# WORK ITEM
Look through the listing below and write out exactly the lines from the line with "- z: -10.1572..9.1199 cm" to the line with "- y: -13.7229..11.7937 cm", both included, and no others.

# DATASET EXCERPT
------------------------------------------------------------------------

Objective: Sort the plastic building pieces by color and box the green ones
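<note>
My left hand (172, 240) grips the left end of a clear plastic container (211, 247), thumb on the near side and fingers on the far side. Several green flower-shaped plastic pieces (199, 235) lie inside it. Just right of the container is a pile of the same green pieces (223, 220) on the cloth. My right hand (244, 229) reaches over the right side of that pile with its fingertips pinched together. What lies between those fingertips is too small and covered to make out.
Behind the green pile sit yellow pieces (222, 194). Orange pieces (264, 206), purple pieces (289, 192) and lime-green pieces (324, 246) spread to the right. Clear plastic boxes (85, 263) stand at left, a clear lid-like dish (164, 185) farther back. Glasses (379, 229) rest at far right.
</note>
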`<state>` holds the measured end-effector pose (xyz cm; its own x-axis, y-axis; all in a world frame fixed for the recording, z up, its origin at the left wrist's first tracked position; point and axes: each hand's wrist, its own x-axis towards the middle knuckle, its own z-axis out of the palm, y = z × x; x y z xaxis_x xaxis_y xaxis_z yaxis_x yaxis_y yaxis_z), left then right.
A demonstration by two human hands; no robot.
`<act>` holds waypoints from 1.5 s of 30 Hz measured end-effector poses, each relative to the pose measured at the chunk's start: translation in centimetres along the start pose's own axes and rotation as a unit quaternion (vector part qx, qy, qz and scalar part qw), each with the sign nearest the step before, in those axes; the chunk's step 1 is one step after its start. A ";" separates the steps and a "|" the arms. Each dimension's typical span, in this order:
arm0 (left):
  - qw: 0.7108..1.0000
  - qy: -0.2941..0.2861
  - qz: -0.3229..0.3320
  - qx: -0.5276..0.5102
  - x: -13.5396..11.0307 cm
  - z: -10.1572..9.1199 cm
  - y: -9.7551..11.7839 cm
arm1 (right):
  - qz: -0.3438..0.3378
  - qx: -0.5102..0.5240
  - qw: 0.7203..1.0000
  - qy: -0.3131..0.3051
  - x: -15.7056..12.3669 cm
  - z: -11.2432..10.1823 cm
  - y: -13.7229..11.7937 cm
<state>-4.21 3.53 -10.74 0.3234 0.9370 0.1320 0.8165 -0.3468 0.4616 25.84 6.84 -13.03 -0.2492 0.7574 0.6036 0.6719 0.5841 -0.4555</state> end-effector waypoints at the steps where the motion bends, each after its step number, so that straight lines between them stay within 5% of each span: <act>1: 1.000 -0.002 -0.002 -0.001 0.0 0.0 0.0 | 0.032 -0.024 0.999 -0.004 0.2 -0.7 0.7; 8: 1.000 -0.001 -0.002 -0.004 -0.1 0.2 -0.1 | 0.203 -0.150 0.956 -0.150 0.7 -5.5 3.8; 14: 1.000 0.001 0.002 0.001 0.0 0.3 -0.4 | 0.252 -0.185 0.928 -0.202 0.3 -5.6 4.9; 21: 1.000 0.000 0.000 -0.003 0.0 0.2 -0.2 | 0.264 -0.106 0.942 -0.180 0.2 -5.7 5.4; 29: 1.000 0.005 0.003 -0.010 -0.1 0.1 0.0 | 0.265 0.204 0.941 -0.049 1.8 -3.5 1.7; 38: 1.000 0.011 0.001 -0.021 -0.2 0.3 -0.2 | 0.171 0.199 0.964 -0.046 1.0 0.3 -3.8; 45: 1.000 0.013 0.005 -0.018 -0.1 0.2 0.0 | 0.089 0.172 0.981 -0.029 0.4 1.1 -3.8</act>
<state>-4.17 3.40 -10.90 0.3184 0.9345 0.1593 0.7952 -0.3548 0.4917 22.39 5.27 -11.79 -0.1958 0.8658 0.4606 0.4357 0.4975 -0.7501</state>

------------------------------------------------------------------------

# RESPONSE BELOW
  - z: -10.1572..9.1199 cm
  - y: -9.7551..11.7839 cm
arm1 (right):
  - qz: -0.3438..0.3378
  - qx: -0.5102..0.5240
  - qw: 0.7203..1.0000
  - qy: -0.3131..0.3051
  - x: -15.7056..12.3669 cm
  - z: -11.2432..10.1823 cm
  - y: -13.7229..11.7937 cm

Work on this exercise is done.